Coping is an element of the design of in-ground pools which, by definition, is the edging placed around the top edge of the pool. It has several functions – it separates the structure from the decking and serves as a frame, protects the swimming pool as well as protecting the surroundings from being damaged by water.
Finally, pools can be equipped with many accessories, such as:
- trampoline, in the pools that allow you to practice diving
- mushroom fountain (with jet effect nozzle)
- underwater lighting placed under water to light up the inside of the pool
- hydromassage jets which, by mixing air and water, provides targeted jets with a massaging effect
- pool heating that allows you to adjust the water temperature.
UK building regulations and planning permission for swimming pools
Swimming pools should be designed to meet the recommendations as indicated by British Standard 8007:1987.
Planning permission is not usually required to install an outdoor swimming pool as it is often considered as a garden project.

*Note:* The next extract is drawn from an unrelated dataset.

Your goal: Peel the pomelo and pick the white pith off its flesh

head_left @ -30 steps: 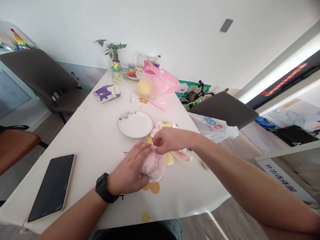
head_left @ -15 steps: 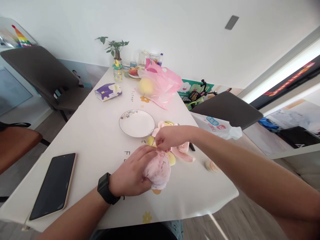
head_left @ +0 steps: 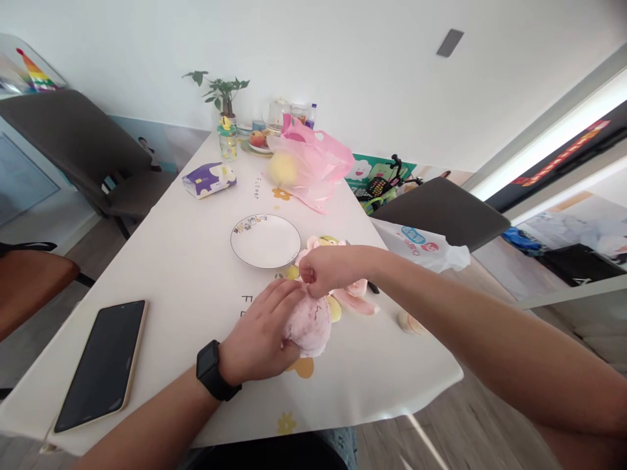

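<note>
A peeled pink pomelo [head_left: 310, 324] rests on the white table [head_left: 186, 287] near its front edge. My left hand [head_left: 259, 339], with a black watch on the wrist, wraps around the fruit's left side. My right hand [head_left: 324, 271] pinches the top of the fruit with closed fingers. Pieces of pink and yellow peel [head_left: 355, 299] lie around and behind the fruit. A white plate [head_left: 265, 241] with a patterned rim sits just beyond my hands.
A dark phone [head_left: 102, 362] lies at the front left. A pink plastic bag [head_left: 308, 163] with a yellow fruit, a tissue pack [head_left: 208, 180], a plant and a fruit dish stand at the far end. Chairs flank the table; a white bag [head_left: 421, 247] hangs off the right edge.
My right hand has tugged at the top of the fruit and shifted slightly. My left hand keeps its grip. The view has swayed a little.
</note>
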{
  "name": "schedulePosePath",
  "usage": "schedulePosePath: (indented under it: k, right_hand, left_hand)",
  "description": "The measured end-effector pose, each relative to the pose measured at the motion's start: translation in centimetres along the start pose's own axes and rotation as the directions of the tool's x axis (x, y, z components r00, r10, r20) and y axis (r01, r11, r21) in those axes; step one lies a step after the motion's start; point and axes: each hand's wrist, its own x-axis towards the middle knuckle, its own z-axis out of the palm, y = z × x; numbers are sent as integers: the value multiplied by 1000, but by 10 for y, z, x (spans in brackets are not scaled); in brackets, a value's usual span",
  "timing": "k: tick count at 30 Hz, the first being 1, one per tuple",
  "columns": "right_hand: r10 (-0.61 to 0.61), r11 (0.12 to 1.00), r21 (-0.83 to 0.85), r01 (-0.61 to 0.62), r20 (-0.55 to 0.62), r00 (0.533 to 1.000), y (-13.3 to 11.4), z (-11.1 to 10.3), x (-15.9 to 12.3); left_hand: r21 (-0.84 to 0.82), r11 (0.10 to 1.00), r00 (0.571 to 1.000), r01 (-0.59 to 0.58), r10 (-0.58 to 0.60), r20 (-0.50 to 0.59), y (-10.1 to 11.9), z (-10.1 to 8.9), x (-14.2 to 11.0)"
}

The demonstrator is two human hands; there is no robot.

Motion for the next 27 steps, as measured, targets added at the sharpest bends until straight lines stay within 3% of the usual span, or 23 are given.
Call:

However it is always recommended that you check with your local planning authority, especially if the property is listed building or located in a national park or in its surroundings.
If you’re deciding to go for an indoor swimming pool, first check if planning permissions for the building are required. Here is a direct link to the UK Planning Portal section dedicated to swimming pools.
It is advisable for indoor or commercial pools to commission an architect to prepare a basic set of drawings for an outline planning application.
USA building regulations for swimming pool
Although all States rely on established building codes from the IBC as well as Uniform Plumbing and Electrical Codes and safety and health codes, swimming pool regulations and codes vary among individual States.
Building regulations and planning permission will not normally apply to an outdoor swimming pool.However, Building regulations do apply to indoor pools.